Lontano, ascoltò una voce. Piccola. Leggera. Come vento. La seguii e così si ritrovò - con sua grande sorpresa - al cospetto di lui, San Francesco. Era nella sua cella. Stava pregando. Nella oscurità, nella penombra di una candela - piccola - accesa. Era rivolto al Bambino Gesù che teneva fra le braccia. Gli cantava una ninna nanna che faceva all’incirca così:
“Bimbo bello, bimbo senza colore, la tua Luce ha calore, l’Uomo ancora non comprende, l’unica via dell’Amore. Bimbo bello, bimbo senza colore, senza guerre, senza dolore. Le tue mani apri al Mondo, com’è bello giocar tutti, in sereno girotondo. Bimbo bello, bimbo senza colore, bello sarebbe, nessuna incomprensione, gl’occhi dolci posa a noi, scoprirci tutti, figli tuoi. Bimbo bello, bimbo senza colore, la tua Luce ha calore, l’Uomo ancora non comprende, l’unica via dell’Amore”.

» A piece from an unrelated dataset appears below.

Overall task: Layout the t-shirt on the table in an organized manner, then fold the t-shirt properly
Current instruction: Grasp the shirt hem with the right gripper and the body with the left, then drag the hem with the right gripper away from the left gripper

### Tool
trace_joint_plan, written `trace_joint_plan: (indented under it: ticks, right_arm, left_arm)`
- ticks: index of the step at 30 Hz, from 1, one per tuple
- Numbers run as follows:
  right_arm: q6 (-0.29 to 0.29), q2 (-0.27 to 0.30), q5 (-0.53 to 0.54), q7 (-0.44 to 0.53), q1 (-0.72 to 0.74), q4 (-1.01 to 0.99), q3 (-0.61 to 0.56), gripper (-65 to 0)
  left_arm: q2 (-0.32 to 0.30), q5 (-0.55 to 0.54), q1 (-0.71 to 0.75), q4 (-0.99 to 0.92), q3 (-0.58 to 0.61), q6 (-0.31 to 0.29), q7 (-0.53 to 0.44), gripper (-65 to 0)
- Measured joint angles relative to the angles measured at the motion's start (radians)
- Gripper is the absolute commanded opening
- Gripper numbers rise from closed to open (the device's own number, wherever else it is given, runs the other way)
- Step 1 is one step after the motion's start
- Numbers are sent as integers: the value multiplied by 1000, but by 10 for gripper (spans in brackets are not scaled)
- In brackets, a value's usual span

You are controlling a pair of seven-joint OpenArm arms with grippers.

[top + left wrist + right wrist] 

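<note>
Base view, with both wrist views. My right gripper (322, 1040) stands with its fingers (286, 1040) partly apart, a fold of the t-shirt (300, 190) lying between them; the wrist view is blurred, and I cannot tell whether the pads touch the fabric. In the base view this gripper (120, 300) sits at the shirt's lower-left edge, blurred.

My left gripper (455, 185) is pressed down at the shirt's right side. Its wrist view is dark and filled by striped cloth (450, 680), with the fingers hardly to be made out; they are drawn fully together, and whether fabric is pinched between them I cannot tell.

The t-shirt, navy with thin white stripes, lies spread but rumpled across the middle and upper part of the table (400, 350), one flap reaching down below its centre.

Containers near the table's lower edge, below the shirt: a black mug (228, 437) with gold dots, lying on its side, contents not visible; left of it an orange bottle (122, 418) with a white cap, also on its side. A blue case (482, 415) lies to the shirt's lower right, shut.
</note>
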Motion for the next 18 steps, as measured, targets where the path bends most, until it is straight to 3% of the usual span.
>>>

Finita questa ninna nanna, parlò così al Bambino: “Dolce Bambino, è un tempo duro di prova questo che stiamo vivendo. Ma non è una prova mandata da Dio. No, nulla di tutto questo. Se solo potessimo pensare a sentirci veramente tutti fratelli! Potremmo allora, veramente, ringraziare Dio. E ringraziare Dio, dovremmo sempre farlo! Eppure è così difficile umanamente: noi, umanità tutta, sentiamo profondamente questa nostra condizione di richiesta continua, e mai di ringraziamento. Alla fine, siamo poveri, piccoli e fragili. E mai, come in quest’anno abbiamo sperimentato quanto essere foglie appese ad albero. Noi, allora, dovremmo ringraziarti solo per una cosa, la più importante: sapere di avere in te, Gesù, il tronco fondamentale della nostra vita”.
Il giovane giornalista, rimasto alla porta a spiare “lo frate Francesco”, rimase in silenzio. Era tutto preso da una simile scena. Non aveva parole. E fu così che decise, sereno, di desistere dal suo intento. Non volle, poi, fare nessuna intervista. Aveva avuto già le risposte che cercava. Le tenne per sé, però. Nel suo cuore.